Et elle me fixe dans les yeux, sa haine est visible à travers son regard alors que mes mains sont posées sur ses avant bras. Lentement, tel une torture vengeresse, elle enfonce le poignard dans mon ventre. Je sens tour à tour ma peau se déchirer et la douleur irradier dans chaque parcelle de mon être. J'ouvre la bouche pour gémir de douleur mais seul un flot continue de sang s'échappe de mes lèvres sous son sourire sadique. Qu'ais-je fait ? Un éclat de rire me vient alors que la douleur pour un instant s'atténue.
-Merci.

Je m'arrête au milieu du couloir et pose mes mains sur mon ventre avec un gémissement de douleur. Alors que je ne rencontre que la cicatrice, ma respiration semble s'accélérer. J'ai mal, j'ai aussi mal ce jour-là.. Les douleurs fantômes qu'ils appellent ça.. J'appelle surtout ça un souvenir qui s'accroche désespérément à son porteur.

-Hey ! Yuma ! Ça va ?

Je me décale du mur, retire mes mains de mon ventre et offre à Owen un sourire lumineux.

Y : Oui, bien sûr. Et toi ?
O : Oui, tu m'avais l'air perdu dans tes pensées.
M : Elle devrait sûrement parler à Soan.
Y : Il m'ignore, pourquoi ça serait a moi de lui parler ?
M : Car tu a fui lors de votre rendez vous.

Je soupire et les fixe tour à tour, finalement elle semble comprendre que non, je n'ai pas envie de faire le premier pas vers lui et elle soupire à son tour lourdement.

M : Tu es si têtu.
Y : Merci du compliment.
O : Ah Lala les filles.

On hausse toute deux un sourcils dans sa direction et il éclate de rire avant d'embrasser sa petite amie et de déposer un léger baiser sur mon front.

O : Allez, ne boudez pas.
M : Tu as de la chance que je t'aime.
Y : Tu as de la chance que..que j'ai la flemme d'autre chose.

Il éclate de rire et nous partons tous trois dans une ambiance plus détendue. Mais bien vite pour ma part je ne fais que sourire et répondre par automatisme alors que je me plonge à nouveau dans mes mornes pensées pour réfléchir à des choses bien trop futiles pour autant.
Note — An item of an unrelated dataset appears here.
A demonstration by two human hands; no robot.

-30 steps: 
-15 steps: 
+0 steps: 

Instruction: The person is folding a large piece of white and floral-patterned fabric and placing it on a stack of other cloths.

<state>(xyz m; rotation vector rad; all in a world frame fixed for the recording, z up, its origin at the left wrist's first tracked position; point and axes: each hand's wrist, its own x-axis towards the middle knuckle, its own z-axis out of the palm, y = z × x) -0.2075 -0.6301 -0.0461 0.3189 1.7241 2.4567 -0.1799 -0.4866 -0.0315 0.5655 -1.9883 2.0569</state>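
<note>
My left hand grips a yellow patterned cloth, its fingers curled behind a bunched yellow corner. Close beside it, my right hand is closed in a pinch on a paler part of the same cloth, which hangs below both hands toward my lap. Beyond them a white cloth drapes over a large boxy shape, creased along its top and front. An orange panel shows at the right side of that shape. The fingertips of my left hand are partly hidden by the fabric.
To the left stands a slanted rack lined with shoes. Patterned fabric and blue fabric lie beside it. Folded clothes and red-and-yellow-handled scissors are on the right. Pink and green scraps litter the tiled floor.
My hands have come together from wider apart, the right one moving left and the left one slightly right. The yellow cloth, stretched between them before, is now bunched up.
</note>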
Je ferme les yeux alors que nous sortons dehors, le soleil n'est plus là mais la lumière m'aveugle.

L : YUMA MA CHÉRIE !

J'ouvre les yeux, assez tôt pour voir arriver Le droit sur moi mais trop tard pour l'éviter. Je me le prends donc de pleins fouet et nous tombons tous deux à la renverse.

Y : Espèce de fou !
L : Moi aussi je suis content de te voir.
Y : Que me vaut autant de joie ?
L : Disons que ça fait longtemps.
Y : Qu'est ce que tu ferais sans moi hein ?
M : Il aurait sûrement fait brûler la maison.
O : Et serais célibataire pour la vie.

Il se tourne vers le reste du groupe et j'éclate de rire sous son air boudeur. Les prochaines minutes sont sous ses jérémiades avant que Lila ne m'aide à me relever. Par instinct mes yeux cherchent ceux de Soan mais à la grimace de sa meilleure amie je comprends vite que non, il n'est pas là. Oh et puis je m'en fiche.